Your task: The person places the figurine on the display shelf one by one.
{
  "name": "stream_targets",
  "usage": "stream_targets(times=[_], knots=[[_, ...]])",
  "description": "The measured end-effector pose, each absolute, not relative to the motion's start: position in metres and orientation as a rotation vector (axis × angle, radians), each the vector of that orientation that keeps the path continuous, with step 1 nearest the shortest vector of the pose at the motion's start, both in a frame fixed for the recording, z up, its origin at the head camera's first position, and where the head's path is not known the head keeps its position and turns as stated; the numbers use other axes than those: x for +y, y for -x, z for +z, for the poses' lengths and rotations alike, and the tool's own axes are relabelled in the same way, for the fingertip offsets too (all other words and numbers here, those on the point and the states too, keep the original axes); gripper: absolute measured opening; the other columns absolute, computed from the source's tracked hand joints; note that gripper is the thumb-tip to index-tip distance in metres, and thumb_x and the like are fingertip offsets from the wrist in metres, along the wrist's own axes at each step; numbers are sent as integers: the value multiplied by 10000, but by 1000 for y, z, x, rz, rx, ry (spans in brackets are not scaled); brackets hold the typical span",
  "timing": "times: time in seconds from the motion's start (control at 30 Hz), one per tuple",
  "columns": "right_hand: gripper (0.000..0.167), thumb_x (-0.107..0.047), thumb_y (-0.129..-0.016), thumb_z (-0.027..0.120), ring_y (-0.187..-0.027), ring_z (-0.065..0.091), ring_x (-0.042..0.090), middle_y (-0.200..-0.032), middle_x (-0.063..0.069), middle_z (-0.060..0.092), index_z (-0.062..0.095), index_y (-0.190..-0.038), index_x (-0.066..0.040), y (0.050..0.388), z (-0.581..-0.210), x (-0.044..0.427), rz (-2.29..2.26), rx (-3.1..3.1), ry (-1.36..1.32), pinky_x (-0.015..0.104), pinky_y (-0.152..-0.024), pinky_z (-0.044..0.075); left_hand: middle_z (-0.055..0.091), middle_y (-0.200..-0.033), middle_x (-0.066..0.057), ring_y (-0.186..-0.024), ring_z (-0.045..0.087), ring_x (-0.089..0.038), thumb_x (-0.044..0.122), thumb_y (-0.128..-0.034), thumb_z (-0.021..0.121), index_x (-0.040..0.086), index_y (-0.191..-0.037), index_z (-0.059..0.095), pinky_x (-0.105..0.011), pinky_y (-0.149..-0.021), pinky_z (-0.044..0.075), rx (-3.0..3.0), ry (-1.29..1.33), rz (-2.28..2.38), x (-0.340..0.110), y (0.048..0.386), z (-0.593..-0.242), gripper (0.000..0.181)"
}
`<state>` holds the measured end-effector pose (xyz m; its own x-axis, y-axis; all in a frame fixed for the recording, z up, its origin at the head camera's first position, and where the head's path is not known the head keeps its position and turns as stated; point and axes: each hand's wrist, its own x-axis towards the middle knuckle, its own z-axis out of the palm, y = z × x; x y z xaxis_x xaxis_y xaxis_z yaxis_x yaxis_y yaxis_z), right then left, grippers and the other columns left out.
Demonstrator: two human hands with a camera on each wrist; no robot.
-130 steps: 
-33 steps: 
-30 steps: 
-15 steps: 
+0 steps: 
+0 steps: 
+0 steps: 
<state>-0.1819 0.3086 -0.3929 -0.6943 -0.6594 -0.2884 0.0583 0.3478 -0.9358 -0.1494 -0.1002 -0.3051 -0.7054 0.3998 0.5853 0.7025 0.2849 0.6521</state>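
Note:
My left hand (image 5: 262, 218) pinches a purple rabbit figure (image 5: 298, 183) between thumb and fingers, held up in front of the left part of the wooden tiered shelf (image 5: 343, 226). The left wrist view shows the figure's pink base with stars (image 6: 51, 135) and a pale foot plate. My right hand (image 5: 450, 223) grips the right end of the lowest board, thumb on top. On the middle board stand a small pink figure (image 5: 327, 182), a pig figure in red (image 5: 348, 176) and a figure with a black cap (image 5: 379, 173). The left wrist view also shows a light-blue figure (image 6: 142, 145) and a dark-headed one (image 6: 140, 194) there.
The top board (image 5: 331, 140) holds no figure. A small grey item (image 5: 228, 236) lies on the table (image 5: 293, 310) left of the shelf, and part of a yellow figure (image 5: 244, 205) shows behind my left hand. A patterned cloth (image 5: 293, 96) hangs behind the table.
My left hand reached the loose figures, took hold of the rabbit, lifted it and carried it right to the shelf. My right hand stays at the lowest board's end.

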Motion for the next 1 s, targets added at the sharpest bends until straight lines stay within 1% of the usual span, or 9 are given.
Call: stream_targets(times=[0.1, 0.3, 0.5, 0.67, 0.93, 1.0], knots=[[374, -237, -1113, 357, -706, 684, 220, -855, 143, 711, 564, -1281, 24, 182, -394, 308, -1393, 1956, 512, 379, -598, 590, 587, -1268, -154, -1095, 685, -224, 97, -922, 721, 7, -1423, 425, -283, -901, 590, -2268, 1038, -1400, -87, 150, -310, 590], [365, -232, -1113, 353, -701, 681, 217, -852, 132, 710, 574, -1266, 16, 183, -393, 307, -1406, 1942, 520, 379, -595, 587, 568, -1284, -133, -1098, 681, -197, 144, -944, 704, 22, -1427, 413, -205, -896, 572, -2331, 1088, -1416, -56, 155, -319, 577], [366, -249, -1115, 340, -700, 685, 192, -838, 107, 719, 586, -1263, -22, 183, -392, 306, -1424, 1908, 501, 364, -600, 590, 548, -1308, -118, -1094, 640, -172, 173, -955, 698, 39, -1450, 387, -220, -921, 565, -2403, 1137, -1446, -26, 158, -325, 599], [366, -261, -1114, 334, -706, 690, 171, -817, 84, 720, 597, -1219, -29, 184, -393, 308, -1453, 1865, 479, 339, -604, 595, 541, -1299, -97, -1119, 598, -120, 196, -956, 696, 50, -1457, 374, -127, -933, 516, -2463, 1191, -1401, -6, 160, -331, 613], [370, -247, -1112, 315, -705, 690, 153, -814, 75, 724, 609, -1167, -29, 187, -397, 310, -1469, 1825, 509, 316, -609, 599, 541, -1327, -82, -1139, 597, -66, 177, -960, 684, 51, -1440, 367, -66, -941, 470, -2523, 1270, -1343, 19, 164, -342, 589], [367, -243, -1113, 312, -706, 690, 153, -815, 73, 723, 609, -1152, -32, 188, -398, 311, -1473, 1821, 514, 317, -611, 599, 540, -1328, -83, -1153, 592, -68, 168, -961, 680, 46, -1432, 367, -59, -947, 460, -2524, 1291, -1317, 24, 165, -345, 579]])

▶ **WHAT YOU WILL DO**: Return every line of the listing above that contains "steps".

▶ **FINAL ANSWER**:
-130 steps: 
-33 steps: 
-30 steps: 
-15 steps: 
+0 steps: 
+0 steps: 
+0 steps: 

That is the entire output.